▶ **Exercise directions**:
Please report how many lines of the listing contain the string "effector", giving the number only.

▶ **Provided information**:
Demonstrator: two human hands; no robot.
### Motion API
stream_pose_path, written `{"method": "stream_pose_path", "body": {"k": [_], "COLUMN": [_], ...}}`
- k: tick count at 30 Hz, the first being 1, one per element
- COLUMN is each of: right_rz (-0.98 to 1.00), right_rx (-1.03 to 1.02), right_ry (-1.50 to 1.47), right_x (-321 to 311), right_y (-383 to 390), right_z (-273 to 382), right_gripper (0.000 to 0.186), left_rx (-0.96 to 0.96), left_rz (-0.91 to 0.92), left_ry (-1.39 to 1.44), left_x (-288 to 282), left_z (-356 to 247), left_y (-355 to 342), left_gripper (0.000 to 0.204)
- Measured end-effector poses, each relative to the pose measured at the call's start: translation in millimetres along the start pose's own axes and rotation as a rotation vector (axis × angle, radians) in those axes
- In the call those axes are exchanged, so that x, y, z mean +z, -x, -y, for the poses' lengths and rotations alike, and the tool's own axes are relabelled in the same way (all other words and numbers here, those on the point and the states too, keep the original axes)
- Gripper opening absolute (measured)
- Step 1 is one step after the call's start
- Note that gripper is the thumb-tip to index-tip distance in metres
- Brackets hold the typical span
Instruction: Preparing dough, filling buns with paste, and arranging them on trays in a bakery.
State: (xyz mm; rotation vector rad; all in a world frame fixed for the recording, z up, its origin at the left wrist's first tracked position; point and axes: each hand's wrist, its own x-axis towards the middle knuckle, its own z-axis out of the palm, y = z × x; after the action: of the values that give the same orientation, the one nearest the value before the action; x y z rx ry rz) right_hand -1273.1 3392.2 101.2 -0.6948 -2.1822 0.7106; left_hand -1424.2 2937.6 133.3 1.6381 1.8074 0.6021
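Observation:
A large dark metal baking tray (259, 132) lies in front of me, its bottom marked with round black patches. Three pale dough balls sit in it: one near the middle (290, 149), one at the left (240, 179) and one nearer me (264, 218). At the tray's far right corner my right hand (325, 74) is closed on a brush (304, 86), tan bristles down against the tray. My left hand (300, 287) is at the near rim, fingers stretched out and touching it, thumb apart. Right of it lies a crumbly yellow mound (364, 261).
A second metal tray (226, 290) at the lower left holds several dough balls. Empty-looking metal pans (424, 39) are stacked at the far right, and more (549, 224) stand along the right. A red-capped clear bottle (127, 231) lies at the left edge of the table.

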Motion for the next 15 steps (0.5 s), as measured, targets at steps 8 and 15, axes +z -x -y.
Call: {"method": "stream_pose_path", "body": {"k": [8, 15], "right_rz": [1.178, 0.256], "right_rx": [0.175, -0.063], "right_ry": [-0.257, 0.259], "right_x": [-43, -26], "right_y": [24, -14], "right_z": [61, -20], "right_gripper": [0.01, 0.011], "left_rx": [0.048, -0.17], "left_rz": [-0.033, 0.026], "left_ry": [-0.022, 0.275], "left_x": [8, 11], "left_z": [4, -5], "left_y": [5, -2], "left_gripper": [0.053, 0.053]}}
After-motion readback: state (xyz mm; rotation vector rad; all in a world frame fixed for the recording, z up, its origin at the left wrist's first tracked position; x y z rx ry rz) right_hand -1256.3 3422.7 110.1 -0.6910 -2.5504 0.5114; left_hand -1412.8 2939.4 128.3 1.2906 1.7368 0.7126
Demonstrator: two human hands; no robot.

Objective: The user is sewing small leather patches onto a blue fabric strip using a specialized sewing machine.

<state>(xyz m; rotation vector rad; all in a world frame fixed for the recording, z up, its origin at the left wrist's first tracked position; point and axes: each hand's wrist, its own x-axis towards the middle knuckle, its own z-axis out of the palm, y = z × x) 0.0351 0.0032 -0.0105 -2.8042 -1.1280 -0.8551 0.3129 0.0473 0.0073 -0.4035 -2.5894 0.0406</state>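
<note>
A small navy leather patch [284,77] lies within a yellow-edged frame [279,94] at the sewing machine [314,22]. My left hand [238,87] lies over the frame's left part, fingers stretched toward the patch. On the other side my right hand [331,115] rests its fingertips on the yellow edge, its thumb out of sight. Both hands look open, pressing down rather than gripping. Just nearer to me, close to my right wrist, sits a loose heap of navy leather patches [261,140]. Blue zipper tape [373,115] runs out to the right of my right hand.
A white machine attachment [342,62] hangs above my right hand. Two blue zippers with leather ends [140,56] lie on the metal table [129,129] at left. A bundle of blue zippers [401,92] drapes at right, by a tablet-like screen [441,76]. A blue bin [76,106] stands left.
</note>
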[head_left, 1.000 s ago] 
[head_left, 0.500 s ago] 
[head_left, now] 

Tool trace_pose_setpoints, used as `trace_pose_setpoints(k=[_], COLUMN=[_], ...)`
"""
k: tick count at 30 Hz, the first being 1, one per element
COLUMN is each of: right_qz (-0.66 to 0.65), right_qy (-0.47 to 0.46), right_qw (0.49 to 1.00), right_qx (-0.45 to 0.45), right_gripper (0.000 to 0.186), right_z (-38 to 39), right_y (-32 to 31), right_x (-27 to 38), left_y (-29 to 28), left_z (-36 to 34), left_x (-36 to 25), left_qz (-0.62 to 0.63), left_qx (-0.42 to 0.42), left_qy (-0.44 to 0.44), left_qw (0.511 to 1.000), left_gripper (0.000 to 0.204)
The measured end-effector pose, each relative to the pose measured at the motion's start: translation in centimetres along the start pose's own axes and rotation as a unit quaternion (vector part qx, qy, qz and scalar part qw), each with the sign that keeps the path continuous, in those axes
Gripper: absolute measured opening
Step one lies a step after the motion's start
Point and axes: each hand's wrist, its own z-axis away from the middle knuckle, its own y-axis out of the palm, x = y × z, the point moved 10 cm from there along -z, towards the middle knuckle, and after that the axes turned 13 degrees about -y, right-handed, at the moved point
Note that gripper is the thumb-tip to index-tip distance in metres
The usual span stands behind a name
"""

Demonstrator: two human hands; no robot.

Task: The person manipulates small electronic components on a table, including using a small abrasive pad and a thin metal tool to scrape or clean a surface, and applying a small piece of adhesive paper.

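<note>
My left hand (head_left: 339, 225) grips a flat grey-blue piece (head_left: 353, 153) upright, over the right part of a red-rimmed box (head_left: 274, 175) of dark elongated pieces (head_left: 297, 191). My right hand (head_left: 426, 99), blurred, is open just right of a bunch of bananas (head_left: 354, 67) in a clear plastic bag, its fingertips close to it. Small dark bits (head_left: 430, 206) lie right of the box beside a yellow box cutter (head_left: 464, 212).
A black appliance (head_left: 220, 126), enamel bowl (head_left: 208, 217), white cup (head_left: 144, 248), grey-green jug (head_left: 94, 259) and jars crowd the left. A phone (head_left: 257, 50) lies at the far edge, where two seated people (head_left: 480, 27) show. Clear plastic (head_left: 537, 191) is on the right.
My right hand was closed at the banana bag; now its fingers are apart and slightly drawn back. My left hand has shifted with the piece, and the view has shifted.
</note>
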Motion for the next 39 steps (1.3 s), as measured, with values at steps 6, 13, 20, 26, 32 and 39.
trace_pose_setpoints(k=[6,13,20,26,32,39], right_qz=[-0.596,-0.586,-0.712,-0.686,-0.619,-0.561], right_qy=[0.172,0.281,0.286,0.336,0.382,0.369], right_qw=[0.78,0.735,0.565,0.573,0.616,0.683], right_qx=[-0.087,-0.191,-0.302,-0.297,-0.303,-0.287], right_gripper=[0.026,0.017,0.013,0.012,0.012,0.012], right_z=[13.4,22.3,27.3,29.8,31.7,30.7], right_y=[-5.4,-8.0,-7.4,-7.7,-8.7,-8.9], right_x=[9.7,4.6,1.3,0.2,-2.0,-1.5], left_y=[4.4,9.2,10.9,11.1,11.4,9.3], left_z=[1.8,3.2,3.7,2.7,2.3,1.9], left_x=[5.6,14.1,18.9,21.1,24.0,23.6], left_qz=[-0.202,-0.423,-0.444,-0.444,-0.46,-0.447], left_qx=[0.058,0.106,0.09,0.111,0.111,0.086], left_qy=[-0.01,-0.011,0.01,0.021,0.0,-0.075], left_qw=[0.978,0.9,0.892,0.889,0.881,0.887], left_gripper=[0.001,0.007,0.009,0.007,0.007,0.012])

▶ **Exercise result**:
2